Por david e. santos gómez
De las muchas y variadas atrocidades que ha cometido Donald Trump en la presidencia de Estados Unidos -más allá de su retórica incendiaria y sus barbaridades machistas y xenófobas- hay que insistir en una que está en el podio por su crueldad. La separación de familias en la frontera con México, que se radicalizó el año pasado, y que destrozó a miles de padres al separarlos de sus hijos. Esa canallada obliga a E.E.UU. a rendir cuentas.
Las normas radicalizadas de Trump separaron a más de tres mil niños de sus padres y rompieron -quizá para siempre- el núcleo familiar. Las separaciones fueron utilizadas como método de presión para obligar a los mayores a firmar su regreso al país de origen.
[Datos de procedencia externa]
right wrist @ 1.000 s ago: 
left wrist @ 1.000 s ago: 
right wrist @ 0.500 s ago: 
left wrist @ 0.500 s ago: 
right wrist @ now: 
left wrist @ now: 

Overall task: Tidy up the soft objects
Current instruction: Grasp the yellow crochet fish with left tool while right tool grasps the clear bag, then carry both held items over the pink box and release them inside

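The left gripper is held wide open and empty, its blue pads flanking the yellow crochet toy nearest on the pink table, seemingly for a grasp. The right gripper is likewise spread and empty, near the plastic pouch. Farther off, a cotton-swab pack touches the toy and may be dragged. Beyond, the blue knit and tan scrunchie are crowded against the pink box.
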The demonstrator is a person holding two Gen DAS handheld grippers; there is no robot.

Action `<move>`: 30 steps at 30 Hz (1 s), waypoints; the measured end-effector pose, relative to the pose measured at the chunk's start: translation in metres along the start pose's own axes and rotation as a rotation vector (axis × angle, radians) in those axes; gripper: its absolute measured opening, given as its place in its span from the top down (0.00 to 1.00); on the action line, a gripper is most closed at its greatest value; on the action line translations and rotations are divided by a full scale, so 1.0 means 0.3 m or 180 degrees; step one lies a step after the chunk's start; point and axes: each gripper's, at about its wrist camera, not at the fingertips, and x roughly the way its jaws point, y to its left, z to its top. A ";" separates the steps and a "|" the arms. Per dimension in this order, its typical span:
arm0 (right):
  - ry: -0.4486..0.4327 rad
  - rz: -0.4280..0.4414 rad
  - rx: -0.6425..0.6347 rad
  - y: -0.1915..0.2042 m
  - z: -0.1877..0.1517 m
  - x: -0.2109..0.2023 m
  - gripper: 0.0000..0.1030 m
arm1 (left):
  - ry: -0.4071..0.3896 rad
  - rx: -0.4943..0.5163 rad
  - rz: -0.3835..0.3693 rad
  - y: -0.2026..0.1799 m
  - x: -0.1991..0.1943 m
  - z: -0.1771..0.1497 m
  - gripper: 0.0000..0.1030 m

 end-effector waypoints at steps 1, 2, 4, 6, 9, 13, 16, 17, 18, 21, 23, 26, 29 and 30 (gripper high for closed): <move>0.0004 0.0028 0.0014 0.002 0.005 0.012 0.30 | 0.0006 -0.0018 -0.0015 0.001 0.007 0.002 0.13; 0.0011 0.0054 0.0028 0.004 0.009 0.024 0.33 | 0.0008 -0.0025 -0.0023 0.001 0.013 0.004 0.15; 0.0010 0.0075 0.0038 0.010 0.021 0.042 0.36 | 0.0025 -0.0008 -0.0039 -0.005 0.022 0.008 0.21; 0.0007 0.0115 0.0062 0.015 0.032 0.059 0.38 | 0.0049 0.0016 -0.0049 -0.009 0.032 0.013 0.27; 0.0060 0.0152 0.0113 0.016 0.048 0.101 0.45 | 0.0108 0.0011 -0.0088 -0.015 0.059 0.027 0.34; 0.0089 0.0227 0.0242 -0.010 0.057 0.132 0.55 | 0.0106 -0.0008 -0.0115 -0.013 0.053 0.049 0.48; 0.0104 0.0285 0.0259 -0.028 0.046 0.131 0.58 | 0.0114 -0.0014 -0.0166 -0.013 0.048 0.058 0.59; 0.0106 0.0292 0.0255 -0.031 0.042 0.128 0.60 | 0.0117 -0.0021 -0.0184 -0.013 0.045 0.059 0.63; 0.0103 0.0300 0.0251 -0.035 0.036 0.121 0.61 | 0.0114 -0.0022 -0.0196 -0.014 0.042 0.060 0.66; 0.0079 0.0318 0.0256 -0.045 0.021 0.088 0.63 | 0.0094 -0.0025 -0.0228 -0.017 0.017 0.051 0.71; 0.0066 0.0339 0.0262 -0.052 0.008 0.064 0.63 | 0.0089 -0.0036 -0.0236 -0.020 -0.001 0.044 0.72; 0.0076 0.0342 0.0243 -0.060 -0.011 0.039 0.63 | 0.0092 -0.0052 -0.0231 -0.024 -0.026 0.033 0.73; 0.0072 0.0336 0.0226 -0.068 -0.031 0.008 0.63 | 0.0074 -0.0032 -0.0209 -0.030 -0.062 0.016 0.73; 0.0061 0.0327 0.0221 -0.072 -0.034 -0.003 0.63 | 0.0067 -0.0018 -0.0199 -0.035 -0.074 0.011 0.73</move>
Muchos, en medio del desespero lo hicieron, pero a algunos ni siquiera así les dieron información del paradero de sus pequeños.
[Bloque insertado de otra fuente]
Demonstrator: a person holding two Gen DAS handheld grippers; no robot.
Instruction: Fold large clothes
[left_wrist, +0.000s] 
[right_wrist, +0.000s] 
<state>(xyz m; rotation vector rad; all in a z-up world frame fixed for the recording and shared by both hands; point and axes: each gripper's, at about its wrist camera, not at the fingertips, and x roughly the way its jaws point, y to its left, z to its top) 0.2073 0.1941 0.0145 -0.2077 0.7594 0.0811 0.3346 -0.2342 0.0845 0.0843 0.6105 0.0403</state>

Las condiciones en que se mantienen detenidos aún a un buen número de inmigrantes provocan miedo y espasmos de asco. La representante demócrata Alexandria Ocasio-Cortez comparó los lugares con campos de concentración en los que no se les brindan a los niños -ni a mucho menos a los adultos- los más mínimos recursos. Son jaulas con mallas en las que miles tienen que dormir en delgadas colchonetas en el suelo, se les raciona el jabón e incluso se les niega el cepillo de dientes.
El departamento de Justicia, por intermedio de sus abogados, insistió la semana pasada en que esos elementos de aseo no son necesarios para los detenidos -ni siquiera el buen sueño-. La postura de la Casa Blanca generó una ola de indignación que, sin embargo, parece insuficiente. Resulta sorprendente la forma en la que se pretenden acallar las voces que se alzan para pedir que se detenga semejante abuso, por un país que además dice enarbolar la bandera de las democracias liberales. Las historias de los vejámenes se repiten con tan poco eco en los medios masivos que rápidamente se olvidan o, peor aún, nunca llegan a ser escuchadas. Pero no hay que equivocarse. Lo que pasa en la frontera sur estadounidense es el infierno.
Trump se ríe y sus seguidores lo aplauden. Disfrutan ver a la gente viviendo en perreras municipales. Todos con sus gorritas rojas insisten que los inmigrantes se lo buscaron. Que se merecen esa desgracia y quizá algo más. Que es justo el trato que reciben porque -aunque no lo dicen- los ven como animales.